Par : Sylvie Tremblay
L'ancêtre unique des familles Godbout d'Amérique du Nord, prénommé Nicolas, est baptisé le 18 mai 1635 à Berneval-le-Grand, situé à environ quinze kilomètres à l'est de Dieppe, le long du littoral de la mer du Nord. Il est le cinquième enfant de Michel Godebout et de Colette Caron, famille qui en compte huit.
Nicolas Godebout reçoit une bonne instruction en France, apprenant à lire et à écrire et faisant son apprentissage de pilote. Il émigre en Nouvelle-France sans doute en 1654, car il est présent comme témoin le 15 avril 1655 dans une transaction notariée impliquant Louis-Théandre Chartier de Lotbinière et Jean Bourdon.
Il est étroitement lié aux activités de Jean Bourdon, un des premiers cartographes. Certains historiens et généalogistes présument que Nicolas Godebout a participé à l'expédition de Bourdon pour la découverte de la baie d'Hudson, à l'été 1657. À compter de 1658, il utilise sa connaissance du fleuve Saint-Laurent pour faire le transport de marchandises entre Tadoussac et Trois-Rivières. Ainsi, le 25 avril 1658, Jacques Maheu et Ignace Sevestre retiennent ses services pour le transport de marchandises sur le fleuve.
Le 9 janvier 1662, à Québec, il épouse Marie-Marthe Bourgouin, native de Paris, fille de Jean Bourgouin, bourgeois et secrétaire de la chambre du roi et de Marie Lefebvre. Malgré les absences fréquentes du foyer, confirmées par plusieurs documents, cinq enfants voient le jour entre 1663 et 1672, deux filles et trois fils.
Nicolas Godebout doit procurer une habitation décente à son épouse et aux enfants à naître. Ainsi, le 10 août 1662, il reçoit une concession de terre à l’île d’Orléans, qu’il exploite comme en fait foi les recensements de 1666 et 1667.
En 1670, le père jésuite Charles Albanel se rend à la rivière «Godbout» sur la Côte-Nord. À l'embouchure de la rivière, se trouve un poste servant à la pêche et au commerce des fourrures. Ce poste est situé à l'emplacement actuel de la municipalité de Godbout, et ce toponyme rappelle les activités de Nicolas Godebout sur la Côte-Nord.

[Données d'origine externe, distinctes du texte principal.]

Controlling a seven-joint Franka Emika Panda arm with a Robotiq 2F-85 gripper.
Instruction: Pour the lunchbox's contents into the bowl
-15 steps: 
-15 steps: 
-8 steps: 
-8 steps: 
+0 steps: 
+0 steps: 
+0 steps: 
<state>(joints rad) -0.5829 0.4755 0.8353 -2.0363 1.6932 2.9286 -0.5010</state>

Lors de son décès, à Québec, le 5 septembre 1674, à l'âge de 39 ans, il laisse une veuve et quatre jeunes enfants (l’aînée Marguerite meurt à l’âge de 5 ans en 1668); la communauté comporte beaucoup de dettes, mais parmi les biens personnels de Nicolas, on note «une carte marine» et un «papier concernant le voyage qu'il a fait sur la mer». Afin de subvenir aux besoins de ses enfants, Marie-Marthe Bourgouin se remarie, avec Antoine Marcereau, natif de Montbard en Bourgogne, le 2 juillet 1675. Après sept ans de vie commune, Marie-Marthe meurt, le 19 décembre 1682.
Parmi les descendants de Nicolas Godebout, figure Joseph-Adélard Godbout né à Saint-Éloi de Témiscouata, le 24 septembre 1892, fils d’Eugène Godbout, député de Témiscouata de 1921 à 1923 et de Marie-Louise Duret.
Après avoir étudié au séminaire de Rimouski, Joseph-Adélard poursuit des études supérieures en agronomie à Sainte-Anne-de-la-Pocatière et au Amherst Agricultural College dans l’État du Massachusetts.
À compter de 1929, Joseph-Adélard suit les traces de son père Eugène et devient député libéral. Il agit comme ministre de l’Agriculture dans le cabinet Taschereau, du 27 novembre 1930 au 27 juin 1936. À la suite de la démission de Louis-Alexandre Taschereau comme premier ministre, Joseph-Adélard Godbout assume cette fonction jusqu’au 26 août 1936. Défait aux élections de 1936, il est confirmé chef du parti Libéral lors d’un congrès tenu le 11 juin 1938. Réélu en 1939, il est premier ministre du Québec durant la majeure partie de la Seconde Guerre mondiale, soit du 8 novembre 1939 au 30 août 1944. Par la suite, il sera chef de l’opposition, de 1944 à 1948.
Joseph-Adélard Godbout est décédé à Montréal, le 18 septembre 1956, à l’âge de 63 ans et 11 mois et il a été inhumé à Frelighsburg. Il avait épousé Dorilda Fortin, fille de Florent Fortin et d’Éliza Lebourdais, à L’Islet, le 9 octobre 1923.